C.  Metode Penelitian
Guna memudahkan dan mendapatkan hasil yang sesuai dengan kriteria penulisan skripsi sebagai sebuah karya ilmiah, maka dibutuhkan suatu observasi yang optimal yang memerlukan kecermatan, kecermatan dan perjuangan gigih. Seiring dengan topik judul dan juga problem yang diangkat, maka penulisan akan memakai metode observasi sebagai berikut:
1.    Sifat/Materi Penelitian
Berdasarkan penelitian judul dan rumusan dilema, sifat observasi yang dilakukan tergolong dalam klasifikasi penelitian HukumEmpirisatau observasi hukum riset ke lapangan.Metode pendekatan yang digunakan dalam observasi ini yaitu pendekatan kualitatif.
2.    Sumber Data
Sumber data yang diperoleh dalam penelitian ini bersumber dari data Primer dan data Sekunder. Data Primer adalah data berupa informasi-keterangan yang berasal dari pihak yang terlibat dalam objek observasi ini untuk memperjelas data sekunder, yakni hasil dari wawancara yang dilaksanakan di Lapas Kelas I Tanjung Gusta Medan. Data sekunder yakni data yang diperoleh dari materi-bahan kepustakaan. Data sekunder yang dimaksudkan dalam penelitian ini bersumber pada:
  • Bahan hukum primer adalah aturan yang mengikat dari sudut norma dasar, peraturan dasar dan peraturan perundang-seruan. Dalam penelitian ini materi aturan primer bersumber dari Undang-Undang Nomor 12 Tahun 1995 Tentang Pemasyarakatan dan Peraturan Pemerintah Nomor 99 Tahun 2012 tentang Syarat dan Tata Cara Pelaksanaan Hak Warga Binaan Pemasyarakatan.
  • Bahan hukum sekunder, yakni bahan perpustakaan yang berisikan gosip wacana bahan hukum primer yang berbentukbuku-buku, hasil observasi, karya ilmiah dari kalangan aturan serta yang berupa hasil penelitian yang ada relevansinya dengan training narapidana penderita HIV/AIDS.
  • Bahan hukum tersier atau materi penunjang, adalah bahan yang menunjukkan isyarat maupun penjelasan terhadap materi hukum primer dan sekunder yang berbentukkamus, ensiklopedia, majalah, surat kabar dan jurnal-jurnal ilmiah lainnnya.
  Pemikiran Penulisan Tesis

3.    Alat Pengumpul Data
Pengumpul data dalam penelitian ini dikerjakan dengan 2 (dua) cara yakni sebagai berikut:
  1. Wawancara untuk mengenali atau mendapatkan usulan yang lebih mendalam wacana bahan observasi.
  2. Penelitian kepustakaan (Library Research) dijalankan untuk mengumpulkan data skunder dengan membaca dan memahaminya.

4.    Analisis Data
Data yang telah dikumpulkan dalam observasi ini sebelum dianalisis, apalagi dulu data yang diperoleh dikumpulkan, dikualifikasi sesuai dengan kelompok pembahasan, dianalisis secara mendalam berikutnya hasil analisis dideskripsikan lalu ditarik kesimpulan secara deduktif yang merupakan balasan dari perumusan persoalan yang diteliti sesuai dengan tujuan penelitian tersebut.
D.  Definisi Operasional
Adapun pemahaman definisi dalam skripsi ini yaitu definisi analitis.

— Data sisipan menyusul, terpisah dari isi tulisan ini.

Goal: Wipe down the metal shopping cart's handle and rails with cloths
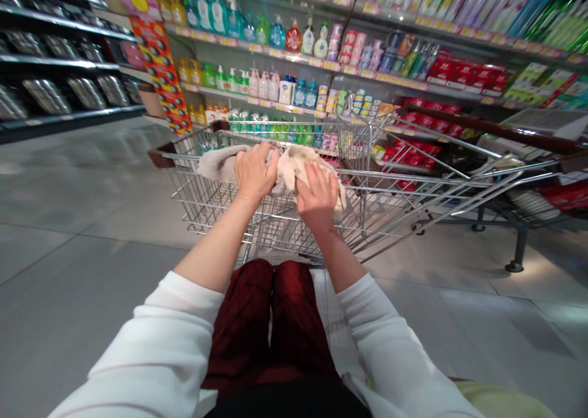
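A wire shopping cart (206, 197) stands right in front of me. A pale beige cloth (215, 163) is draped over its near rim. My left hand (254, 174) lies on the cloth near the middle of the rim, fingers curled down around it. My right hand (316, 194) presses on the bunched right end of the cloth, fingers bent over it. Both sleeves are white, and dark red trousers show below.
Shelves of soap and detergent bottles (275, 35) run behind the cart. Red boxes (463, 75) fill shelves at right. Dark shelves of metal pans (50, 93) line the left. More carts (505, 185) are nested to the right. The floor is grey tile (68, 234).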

Definisi analitis, adalah definisi yang ruang lingkupnya luas, akan tetapi sekaligus menawarkan batas-batas yang tegas, dengan cara memberikan ciri-ciri khas dari perumpamaan yang ingin didefinisikan.[4]
Defenisi operasional atau kerangka desain yakni kerangka yang menggambarkan korelasi antara definisi-definisi/desain-konsep khusus yang mau diteliti.[5] Definisi operasional ini memiliki kegunaan untuk menghindari perbedaan pengertian atau penafsiran mendua dari suatu ungkapan yang digunakan. Oleh karena itu untuk menjawab persoalan yang ada dalam observasi ini harus diberikan beberapa definisi dasar, agar secara operasional mampu diperoleh hasil penelitian yang cocok dengan tujuan yang telah ditentukan antara lain:
  1. Hak ialah segala sesuatu yang harus ditemukan oleh setiap orang yang telah ada sejak lahir bahkan belum lahir.[6] Yaitu segala sesuatu yang mesti didapatkan seorang narapidana dikala dia berada dalam Lembaga Pemasyarakatan(LAPAS).
  2. Narapidana adalahterpidana yang menjalani pidana hilang kemerdekaan di Lembaga Pemasyarakatan (LAPAS).
  3. Penderita HIV/AIDS adalahorang yang menderita (kesulitan, sakit) sebab terinfeksi oleh virus Human Immunodeficiency Virus (HIV) dan Acquired Immune Deficiency Syndrome (AIDS) merupakan virus yang mampu melemahkan kekebalan tubuh pada manusia.
  4. Pemasyarakatan adalah aktivitas untuk melaksanakan training warga binaan pemasyarakatan menurut sistem, kelembagaan, dan cara pelatihan yang merupakan bab akhir dari metode pemidanaan dalam peradilan pidana.